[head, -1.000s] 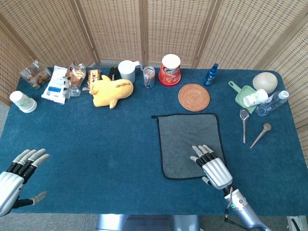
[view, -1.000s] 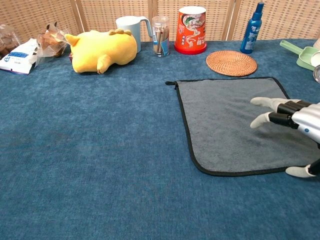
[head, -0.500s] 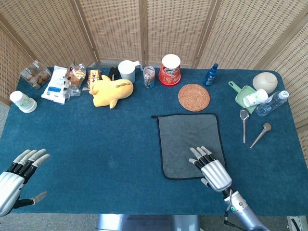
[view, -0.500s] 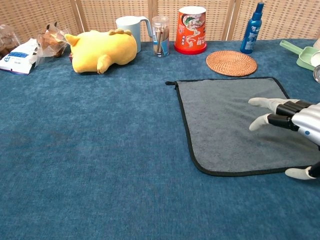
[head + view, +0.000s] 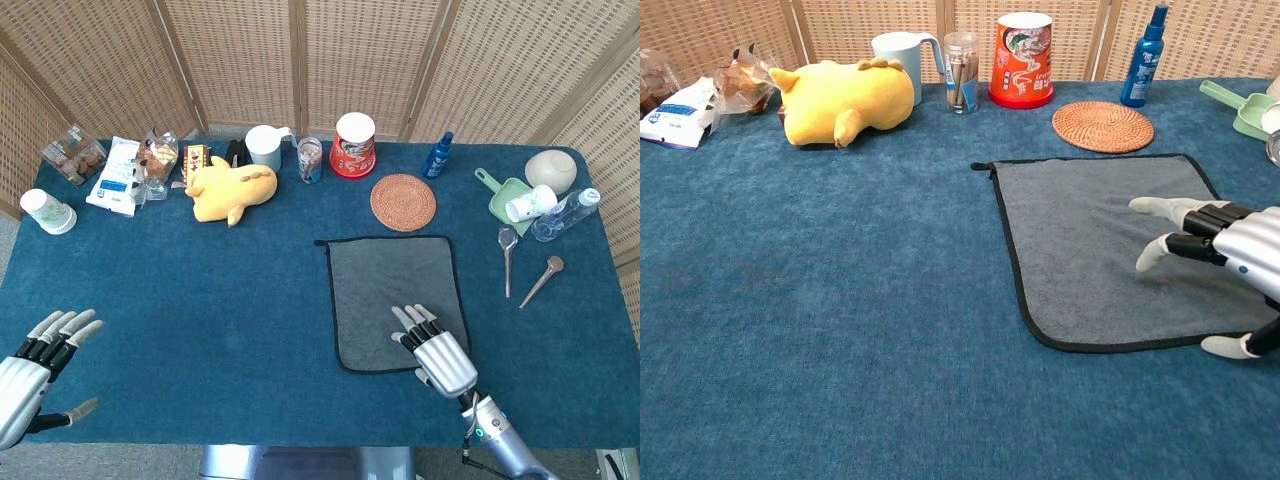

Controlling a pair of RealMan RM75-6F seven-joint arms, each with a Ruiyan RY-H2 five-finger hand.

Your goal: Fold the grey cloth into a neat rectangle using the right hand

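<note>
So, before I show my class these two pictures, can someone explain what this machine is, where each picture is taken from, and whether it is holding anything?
It is a two-armed robot with humanlike hands, working at a blue table. One picture looks down from its head; the other looks forward from its chest. A grey cloth lies flat and unfolded. The right hand is spread over the cloth's near right part, gripping nothing. The left hand is open at the table's near left edge. Along the back stand a yellow plush toy, cups and a woven coaster.
</note>
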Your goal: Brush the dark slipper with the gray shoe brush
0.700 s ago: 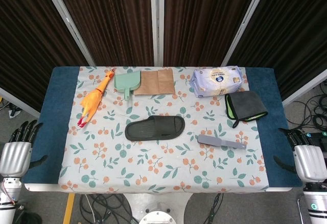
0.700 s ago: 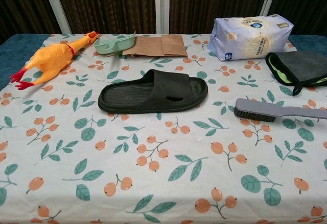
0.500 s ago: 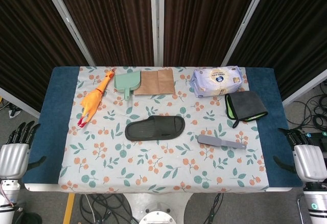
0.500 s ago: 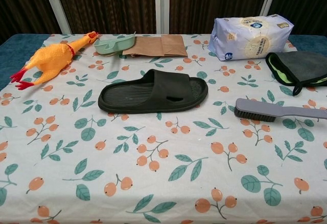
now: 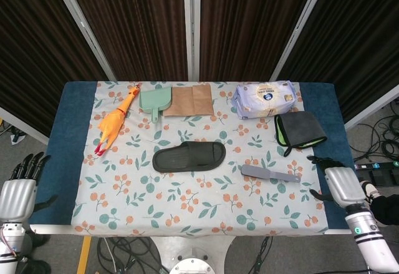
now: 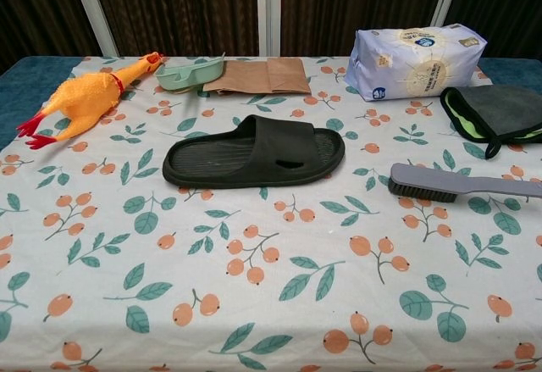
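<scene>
1. Step in hand, as judged: the reach for the gray shoe brush (image 5: 269, 174). The right hand (image 5: 339, 183) hovers just beyond the handle tip, its fingers (image 5: 320, 160) apart and holding nothing
2. The brush lies flat on the surface (image 5: 206, 205), to the right of the dark slipper (image 5: 189, 156) and apart from it, bristle head toward the slipper and handle pointing away. A sound grasp would likely close around the slim handle, well back from the head, so the bristles stay free
3. The handle sits low on the cloth, so the fingers probably need to come down over it and wrap, not slide in from the side
4. The left hand (image 5: 16, 193) waits off the surface edge, far to the left of the slipper, fingers spread and empty. It could steady the slipper, which looks light enough to skid under a stroke
5. Slipper: matte dark foam or rubber, ribbed footbed, open toe, one strap. Brush: rigid gray plastic, dense short bristles underneath. Surface: printed floral cloth, slightly creased
</scene>
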Robot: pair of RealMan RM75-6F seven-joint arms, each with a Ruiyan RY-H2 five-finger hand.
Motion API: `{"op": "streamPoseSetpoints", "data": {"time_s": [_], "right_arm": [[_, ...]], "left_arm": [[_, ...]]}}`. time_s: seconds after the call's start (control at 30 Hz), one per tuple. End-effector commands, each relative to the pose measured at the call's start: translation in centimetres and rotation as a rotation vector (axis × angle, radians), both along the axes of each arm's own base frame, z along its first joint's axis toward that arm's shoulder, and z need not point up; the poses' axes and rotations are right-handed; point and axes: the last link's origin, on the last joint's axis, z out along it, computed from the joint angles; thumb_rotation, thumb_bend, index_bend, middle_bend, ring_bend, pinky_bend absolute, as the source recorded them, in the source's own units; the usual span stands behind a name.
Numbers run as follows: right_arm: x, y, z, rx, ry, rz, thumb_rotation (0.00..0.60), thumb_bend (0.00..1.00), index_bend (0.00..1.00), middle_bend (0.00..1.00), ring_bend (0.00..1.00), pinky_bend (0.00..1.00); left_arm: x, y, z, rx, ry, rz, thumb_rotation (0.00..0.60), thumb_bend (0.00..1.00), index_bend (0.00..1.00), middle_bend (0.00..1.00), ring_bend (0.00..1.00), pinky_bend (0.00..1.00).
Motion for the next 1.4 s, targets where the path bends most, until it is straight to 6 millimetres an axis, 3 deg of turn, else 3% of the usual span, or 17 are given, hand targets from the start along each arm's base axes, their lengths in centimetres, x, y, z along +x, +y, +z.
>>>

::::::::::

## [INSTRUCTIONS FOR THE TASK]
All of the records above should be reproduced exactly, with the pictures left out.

## [FINAL ANSWER]
[head, -1.000s] 
[view, -1.000s] 
[head, -0.500s] 
[view, -0.500s] 
[head + view, +0.000s] 

Controlling a pair of RealMan RM75-6F seven-joint arms, each with a Ruiyan RY-H2 five-finger hand.

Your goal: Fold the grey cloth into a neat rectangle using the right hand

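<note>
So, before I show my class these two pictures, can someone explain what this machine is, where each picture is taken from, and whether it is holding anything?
It is a two-armed robot with humanlike hands, working at a blue table. One picture looks down from its head; the other looks forward from its chest. A grey cloth lies flat and unfolded. The right hand is spread over the cloth's near right part, gripping nothing. The left hand is open at the table's near left edge. Along the back stand a yellow plush toy, cups and a woven coaster.
</note>
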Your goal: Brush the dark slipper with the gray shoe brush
0.700 s ago: 
0.700 s ago: 
0.500 s ago: 
0.500 s ago: 
now: 
now: 
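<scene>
1. Step in hand, as judged: the reach for the gray shoe brush (image 5: 269, 174). The right hand (image 5: 339, 183) hovers just beyond the handle tip, its fingers (image 5: 320, 160) apart and holding nothing
2. The brush lies flat on the surface (image 5: 206, 205), to the right of the dark slipper (image 5: 189, 156) and apart from it, bristle head toward the slipper and handle pointing away. A sound grasp would likely close around the slim handle, well back from the head, so the bristles stay free
3. The handle sits low on the cloth, so the fingers probably need to come down over it and wrap, not slide in from the side
4. The left hand (image 5: 16, 193) waits off the surface edge, far to the left of the slipper, fingers spread and empty. It could steady the slipper, which looks light enough to skid under a stroke
5. Slipper: matte dark foam or rubber, ribbed footbed, open toe, one strap. Brush: rigid gray plastic, dense short bristles underneath. Surface: printed floral cloth, slightly creased
</scene>
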Robot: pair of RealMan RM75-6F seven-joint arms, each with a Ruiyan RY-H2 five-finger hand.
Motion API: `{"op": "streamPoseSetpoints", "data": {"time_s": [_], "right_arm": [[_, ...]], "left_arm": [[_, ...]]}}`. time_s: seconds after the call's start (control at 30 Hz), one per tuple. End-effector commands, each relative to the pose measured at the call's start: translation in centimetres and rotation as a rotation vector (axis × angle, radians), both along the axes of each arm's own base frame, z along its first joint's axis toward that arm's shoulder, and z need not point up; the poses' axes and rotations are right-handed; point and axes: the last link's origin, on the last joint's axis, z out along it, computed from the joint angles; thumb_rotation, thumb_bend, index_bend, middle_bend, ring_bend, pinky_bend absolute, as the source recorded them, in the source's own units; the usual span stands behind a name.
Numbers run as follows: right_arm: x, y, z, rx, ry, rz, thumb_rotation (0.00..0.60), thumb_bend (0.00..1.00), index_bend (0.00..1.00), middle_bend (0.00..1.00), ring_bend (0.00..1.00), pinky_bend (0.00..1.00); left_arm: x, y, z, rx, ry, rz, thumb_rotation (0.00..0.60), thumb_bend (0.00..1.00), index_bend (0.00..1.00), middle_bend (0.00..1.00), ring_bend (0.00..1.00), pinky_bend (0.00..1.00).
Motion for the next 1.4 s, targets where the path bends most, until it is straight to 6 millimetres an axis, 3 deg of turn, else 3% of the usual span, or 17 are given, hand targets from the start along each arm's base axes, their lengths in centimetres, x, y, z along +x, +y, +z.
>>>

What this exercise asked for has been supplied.